• [Exercise brief]
Set out exactly, line by line, the stretch of data below that begins at the line containing "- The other" and ends at the line containing "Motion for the", with both ends kept.
======
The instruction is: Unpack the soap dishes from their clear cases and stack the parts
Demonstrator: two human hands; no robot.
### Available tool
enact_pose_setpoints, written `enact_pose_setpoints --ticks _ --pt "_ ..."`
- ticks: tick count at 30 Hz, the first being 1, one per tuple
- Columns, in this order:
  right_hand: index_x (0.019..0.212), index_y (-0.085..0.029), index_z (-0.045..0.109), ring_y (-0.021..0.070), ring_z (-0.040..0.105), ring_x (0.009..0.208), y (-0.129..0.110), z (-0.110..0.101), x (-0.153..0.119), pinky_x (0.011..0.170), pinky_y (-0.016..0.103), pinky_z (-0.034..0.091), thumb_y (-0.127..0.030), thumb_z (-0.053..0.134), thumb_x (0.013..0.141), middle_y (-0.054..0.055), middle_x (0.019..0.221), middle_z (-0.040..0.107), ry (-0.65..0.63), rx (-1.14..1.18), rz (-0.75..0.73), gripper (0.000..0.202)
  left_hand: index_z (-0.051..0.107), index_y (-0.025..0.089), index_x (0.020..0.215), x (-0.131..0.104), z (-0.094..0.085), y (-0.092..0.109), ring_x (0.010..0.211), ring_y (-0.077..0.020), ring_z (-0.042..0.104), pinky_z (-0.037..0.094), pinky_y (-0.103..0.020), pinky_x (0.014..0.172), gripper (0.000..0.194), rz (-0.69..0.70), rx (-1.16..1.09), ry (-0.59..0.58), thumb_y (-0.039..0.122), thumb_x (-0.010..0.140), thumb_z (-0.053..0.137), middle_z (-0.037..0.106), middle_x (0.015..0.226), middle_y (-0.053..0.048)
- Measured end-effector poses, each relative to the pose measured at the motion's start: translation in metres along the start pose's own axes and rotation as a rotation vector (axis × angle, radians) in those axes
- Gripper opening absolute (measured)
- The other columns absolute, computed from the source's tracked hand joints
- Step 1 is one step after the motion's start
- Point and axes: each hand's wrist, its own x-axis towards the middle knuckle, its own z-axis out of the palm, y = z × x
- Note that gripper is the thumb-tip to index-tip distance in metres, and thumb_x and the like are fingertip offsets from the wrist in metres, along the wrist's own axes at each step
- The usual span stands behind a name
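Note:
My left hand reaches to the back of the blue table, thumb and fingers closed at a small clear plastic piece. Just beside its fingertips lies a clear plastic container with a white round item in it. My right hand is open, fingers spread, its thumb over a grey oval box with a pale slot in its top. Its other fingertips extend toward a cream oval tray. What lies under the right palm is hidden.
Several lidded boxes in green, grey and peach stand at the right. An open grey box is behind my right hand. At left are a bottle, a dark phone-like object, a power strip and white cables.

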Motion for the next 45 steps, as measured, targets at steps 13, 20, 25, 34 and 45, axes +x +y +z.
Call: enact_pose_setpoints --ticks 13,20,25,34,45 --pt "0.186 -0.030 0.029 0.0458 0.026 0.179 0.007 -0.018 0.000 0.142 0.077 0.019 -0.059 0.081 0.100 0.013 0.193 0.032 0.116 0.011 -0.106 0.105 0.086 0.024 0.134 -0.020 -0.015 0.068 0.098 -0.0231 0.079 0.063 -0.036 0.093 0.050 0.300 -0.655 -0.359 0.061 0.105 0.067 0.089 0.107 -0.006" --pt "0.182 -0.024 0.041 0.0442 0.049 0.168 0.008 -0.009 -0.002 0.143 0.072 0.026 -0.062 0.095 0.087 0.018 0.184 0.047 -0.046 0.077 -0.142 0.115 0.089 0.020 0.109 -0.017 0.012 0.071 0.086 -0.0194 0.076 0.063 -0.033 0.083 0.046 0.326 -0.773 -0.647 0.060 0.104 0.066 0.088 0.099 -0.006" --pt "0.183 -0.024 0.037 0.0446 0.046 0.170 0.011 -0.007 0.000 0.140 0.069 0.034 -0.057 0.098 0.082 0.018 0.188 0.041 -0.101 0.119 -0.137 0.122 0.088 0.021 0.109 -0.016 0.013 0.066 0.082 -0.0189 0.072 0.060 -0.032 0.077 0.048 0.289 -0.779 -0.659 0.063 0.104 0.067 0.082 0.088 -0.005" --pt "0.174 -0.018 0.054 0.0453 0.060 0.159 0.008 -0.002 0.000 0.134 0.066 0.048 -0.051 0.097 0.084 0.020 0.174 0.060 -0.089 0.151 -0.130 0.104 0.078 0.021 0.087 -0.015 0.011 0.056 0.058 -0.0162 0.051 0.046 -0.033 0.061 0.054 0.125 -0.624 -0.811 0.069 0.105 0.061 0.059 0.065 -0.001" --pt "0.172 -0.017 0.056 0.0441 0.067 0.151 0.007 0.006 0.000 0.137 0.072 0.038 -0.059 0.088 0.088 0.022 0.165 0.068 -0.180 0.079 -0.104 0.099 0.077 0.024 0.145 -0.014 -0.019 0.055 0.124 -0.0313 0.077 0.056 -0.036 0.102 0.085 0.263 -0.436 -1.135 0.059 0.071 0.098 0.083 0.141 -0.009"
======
• [Task response]
- The other columns absolute, computed from the source's tracked hand joints
- Step 1 is one step after the motion's start
- Point and axes: each hand's wrist, its own x-axis towards the middle knuckle, its own z-axis out of the palm, y = z × x
- Note that gripper is the thumb-tip to index-tip distance in metres, and thumb_x and the like are fingertip offsets from the wrist in metres, along the wrist's own axes at each step
- The usual span stands behind a name
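Note:
My left hand reaches to the back of the blue table, thumb and fingers closed at a small clear plastic piece. Just beside its fingertips lies a clear plastic container with a white round item in it. My right hand is open, fingers spread, its thumb over a grey oval box with a pale slot in its top. Its other fingertips extend toward a cream oval tray. What lies under the right palm is hidden.
Several lidded boxes in green, grey and peach stand at the right. An open grey box is behind my right hand. At left are a bottle, a dark phone-like object, a power strip and white cables.
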
Motion for the next 45 steps, as measured, targets at steps 13, 20, 25, 34 and 45, axes +x +y +z.

With this, there is nothing more to the exercise.